First of all, the following 4 points, need to be made:

1. Whenever official Catholic publications use the word Christian, they actually mean Catholic.

2. Whenever they use the word Church, they mean Catholic Church.

3. Whenever they speak about the Bible, they mean the Apocrypha also.

4. Whenever they speak of the unwritten word, they mean oral tradition also.

Now this first statement is nothing new for Rome to affirm, for they have always held to this, especially more so after the successful Reformation of the 15th century. However the Bible is never silent when it comes to vain men and their religions, not only seeking to reach God their own private way (Gen. 11:1-9; John 10:1.), but also states categorically, how God will one day put His word not only above His name (Ps. 138:2), but through the name of Jesus, who is the WORD of God, will forceEVERY knee to bow and EVERY tongue to confess, that He is the Lord to the glory of God the Father (Phil. 2:10, 11.)

...."It is the duty of a Christian to receive the one [oral tradition] and other [written word] with equal veneration and respect" (1, pg. 78.)

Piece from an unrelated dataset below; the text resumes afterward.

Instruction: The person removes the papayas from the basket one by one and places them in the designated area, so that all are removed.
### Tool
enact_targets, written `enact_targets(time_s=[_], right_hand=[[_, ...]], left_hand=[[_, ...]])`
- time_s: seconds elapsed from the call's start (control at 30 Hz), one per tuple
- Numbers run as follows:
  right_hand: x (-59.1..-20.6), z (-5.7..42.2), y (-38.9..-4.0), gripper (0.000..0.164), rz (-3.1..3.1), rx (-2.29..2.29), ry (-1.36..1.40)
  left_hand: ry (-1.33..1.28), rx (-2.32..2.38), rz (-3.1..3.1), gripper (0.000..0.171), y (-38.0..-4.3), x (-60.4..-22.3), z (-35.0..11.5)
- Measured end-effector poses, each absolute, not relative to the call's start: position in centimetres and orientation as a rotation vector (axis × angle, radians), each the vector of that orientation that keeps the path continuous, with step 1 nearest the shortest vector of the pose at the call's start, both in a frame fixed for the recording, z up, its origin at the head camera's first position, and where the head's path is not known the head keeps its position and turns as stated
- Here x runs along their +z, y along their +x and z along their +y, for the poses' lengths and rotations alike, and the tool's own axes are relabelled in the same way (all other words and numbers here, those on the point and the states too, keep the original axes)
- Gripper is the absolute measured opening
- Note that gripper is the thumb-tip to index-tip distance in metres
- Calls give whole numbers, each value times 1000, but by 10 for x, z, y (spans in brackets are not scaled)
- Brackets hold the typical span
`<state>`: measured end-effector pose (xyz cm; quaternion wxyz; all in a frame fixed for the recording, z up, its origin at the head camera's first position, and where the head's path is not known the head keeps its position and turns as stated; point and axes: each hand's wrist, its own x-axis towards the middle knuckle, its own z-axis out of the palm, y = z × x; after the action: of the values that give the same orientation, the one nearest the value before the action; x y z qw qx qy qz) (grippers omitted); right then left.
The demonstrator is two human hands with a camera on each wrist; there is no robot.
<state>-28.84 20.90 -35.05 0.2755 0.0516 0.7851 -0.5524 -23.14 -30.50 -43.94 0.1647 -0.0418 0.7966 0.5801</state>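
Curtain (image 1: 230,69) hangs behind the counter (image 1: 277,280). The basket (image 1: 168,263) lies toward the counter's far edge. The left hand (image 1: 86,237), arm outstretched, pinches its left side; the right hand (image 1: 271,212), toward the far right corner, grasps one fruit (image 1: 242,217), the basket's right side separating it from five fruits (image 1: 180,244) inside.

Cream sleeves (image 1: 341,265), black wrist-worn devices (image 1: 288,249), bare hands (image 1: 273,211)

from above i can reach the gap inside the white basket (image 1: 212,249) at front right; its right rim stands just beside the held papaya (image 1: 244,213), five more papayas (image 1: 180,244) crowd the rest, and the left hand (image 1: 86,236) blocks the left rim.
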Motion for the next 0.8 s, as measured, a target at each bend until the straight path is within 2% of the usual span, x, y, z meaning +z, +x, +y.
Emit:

Such a declaration as this may all sound good and fair to the average naive Catholic and ignorant Protestant, but what happens when the two clash and contradict one another? And how can a Catholic treat both with equal respect, when one is superior to the other?

Sadly this duel authority is also found in Mormonism (Book of Mormon and Bible), Judaism (Talmud and Tenach) and Jehovah's Witness (Kingdom Hall and their corrupt Bible translation, NWT.)

"For twenty years after our Lord's ascension, not a single book of the New Testament was written, and all that time no Christian could appeal, as many Protestants do now, to the Bible and the Bible only; for the simple reason that the New Testament did not exist" (1, pg. 78.)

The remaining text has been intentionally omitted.